Category: Smut! 18+ Only - Minors DNI
WARNINGS!: bathroom fingering, squirting, male masturbation
Word Count: 3.5k+
A/N: havent written in a hot minute so its a bit messy LMAO
Just To Clarify:
This is mixed in with Yuri!! On Ice LOL
reader doesn’t have much experience
I have no idea if parties like this even happen but for the sake of this fic they do tyty
Parties were never your scene.
The obnoxiously loud music blasting throughout the rooms and halls, vibrating the walls and floors of whatever venue or home it was held in always gave you a headache the moment you stepped through the entrance.
No matter how many parties or gatherings you attend, you never get used to it - tylenol being your best friend at these functions your pro athlete pal drags you to.
Seeing pros from all across Japan at these large functions drinking heavily was always an experience. You never really watched much sports, so you never recognized any of them.
Most of them were cocky and annoying from just winning in whatever sport they were from, or overly pushy and flirty, to which the socially anxious Yuri would have to whisk you away from them.
It was uncomfortable.
Supporting your friend meant everything, and most of the time it wasn't so bad. So, you'd usually stay by his side until the figure skater decided that he had had enough socializing with fellow Japan sport representatives and wanted to retire for the night.
The free expensive food was always a plus, of course.
However, this party was different.
A new athlete was on the scene, and his boyish charisma had you like putty in his hands the second he flashed smile at you.
You could feel his smile even now against the skin of your sweaty, hickey covered neck. The once deafening music now just a distant thrum bouncing around the metal stalls of the bathroom you hid away in, the boom of the stereo matching with the rapid beat of your heart as your mind clouded with the unfamiliar sweet, sticky haze of desire.
He was magnetic, electric almost, and instantly pulled you in the second he introduced himself bashfully to you,
“Hey there, my name is…”
“S-Shoyo..!” You gasped his name, two tanned and calloused fingers knuckle deep in your soaking pussy, messy arousal dribbling down his wrist and your spread thighs to the clean tile floor as his fingers thrusted in and out. You swear he was matching his pace to the song that played, Scream by Usher you think it is..?
It's hard to think right now as he pressed yet another searing kiss behind your ear, whispering in a teasing tone, “You're so tight and wet, sweetheart. Havent been touched like this in a while, hmm?”
His deep hum tickled your prickly skin, and you could only whimper pathetically, hips desperately grinding down on his digits as you lost yourself in his addicting scent. Sunscreen, icy hot, sweat, and something smelling of mahogany and cinnamon, strangely comforting.

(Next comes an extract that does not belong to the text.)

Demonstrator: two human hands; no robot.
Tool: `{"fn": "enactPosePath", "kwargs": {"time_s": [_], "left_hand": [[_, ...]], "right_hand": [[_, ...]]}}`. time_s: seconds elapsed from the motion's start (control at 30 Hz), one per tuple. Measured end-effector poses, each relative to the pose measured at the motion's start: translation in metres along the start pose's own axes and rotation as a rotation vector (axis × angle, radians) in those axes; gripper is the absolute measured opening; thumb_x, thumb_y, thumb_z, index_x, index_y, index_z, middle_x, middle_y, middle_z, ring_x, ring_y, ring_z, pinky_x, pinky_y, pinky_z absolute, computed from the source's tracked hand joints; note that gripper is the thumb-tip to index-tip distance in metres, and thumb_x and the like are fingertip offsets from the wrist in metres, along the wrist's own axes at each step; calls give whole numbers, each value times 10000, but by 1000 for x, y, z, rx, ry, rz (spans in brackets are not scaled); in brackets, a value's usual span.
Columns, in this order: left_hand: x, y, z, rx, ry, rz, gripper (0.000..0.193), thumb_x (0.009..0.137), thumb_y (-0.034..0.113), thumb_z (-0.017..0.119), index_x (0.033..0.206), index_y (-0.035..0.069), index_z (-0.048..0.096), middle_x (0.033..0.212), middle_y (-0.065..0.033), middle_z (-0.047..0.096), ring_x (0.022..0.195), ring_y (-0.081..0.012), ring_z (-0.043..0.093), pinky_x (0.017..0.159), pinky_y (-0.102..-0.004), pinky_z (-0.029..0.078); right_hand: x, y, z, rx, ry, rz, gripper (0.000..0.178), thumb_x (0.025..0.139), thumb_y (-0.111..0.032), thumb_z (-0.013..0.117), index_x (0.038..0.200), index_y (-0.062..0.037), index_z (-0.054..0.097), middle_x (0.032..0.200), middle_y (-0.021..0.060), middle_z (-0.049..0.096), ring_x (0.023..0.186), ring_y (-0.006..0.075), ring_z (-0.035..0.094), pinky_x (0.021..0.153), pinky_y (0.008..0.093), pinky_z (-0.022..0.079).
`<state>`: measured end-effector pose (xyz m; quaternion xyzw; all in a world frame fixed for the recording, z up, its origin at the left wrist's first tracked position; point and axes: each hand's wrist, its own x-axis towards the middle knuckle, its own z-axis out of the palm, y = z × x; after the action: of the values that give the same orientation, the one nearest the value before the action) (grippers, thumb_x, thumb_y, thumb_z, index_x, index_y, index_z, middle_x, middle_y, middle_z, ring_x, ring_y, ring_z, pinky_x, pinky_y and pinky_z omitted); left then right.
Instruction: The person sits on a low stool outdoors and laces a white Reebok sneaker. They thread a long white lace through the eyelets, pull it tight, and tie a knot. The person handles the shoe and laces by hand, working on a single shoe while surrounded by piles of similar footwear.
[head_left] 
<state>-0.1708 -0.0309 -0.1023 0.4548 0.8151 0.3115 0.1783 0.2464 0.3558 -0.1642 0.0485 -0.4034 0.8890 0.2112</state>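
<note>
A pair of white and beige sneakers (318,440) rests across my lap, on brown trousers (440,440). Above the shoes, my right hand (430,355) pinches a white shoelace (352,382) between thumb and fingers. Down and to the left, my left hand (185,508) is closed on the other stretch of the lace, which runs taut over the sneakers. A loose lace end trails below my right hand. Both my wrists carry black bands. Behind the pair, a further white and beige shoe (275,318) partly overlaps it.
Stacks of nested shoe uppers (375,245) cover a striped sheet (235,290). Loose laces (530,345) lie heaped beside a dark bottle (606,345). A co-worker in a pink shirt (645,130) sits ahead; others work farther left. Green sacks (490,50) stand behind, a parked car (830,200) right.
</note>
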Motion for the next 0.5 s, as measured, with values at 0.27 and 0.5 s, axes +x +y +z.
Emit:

Your mind soon succumbed to the fog he created as the rough pad of his thumb took to rubbing circles at your throbbing, attention starved clit as he added a third finger, deliciously stretching you even more.
You felt so full, your own fingers never being able to be compared to that of a man like him, that of an athlete who used his hands every day. Someone who practiced finger strength religiously and now used them in a silent yet lewd prayer of twisted desire as if you were some god he needed to worship.
It was as if your heart was in your throat, and you could feel his own pounding against his thick and steady chest as he pressed you closer to him while he leaned against the stall door. That tan, thick and muscular thigh of his coming between your own as his foot rested up on the toilet seat to spread yours more and graciously give you a chance to get off your unsteady feet.
Now you hung helplessly in the air as he expertly played with your pussy as if you were a doll, pressing all your right buttons and rubbing against you in places that made you mewl - you had no time to feel embarrassed when he was making you feel so good.
The salacious noises spewing from your spit slicked lips, as well as the consistent shlick shlick shlick of your tight, creamy walls sucking and gushing around his fingers was like music to the volleyball players burning ears.
He felt as though he had died and ascended to heaven, adrenaline keeping him unbelievably warm.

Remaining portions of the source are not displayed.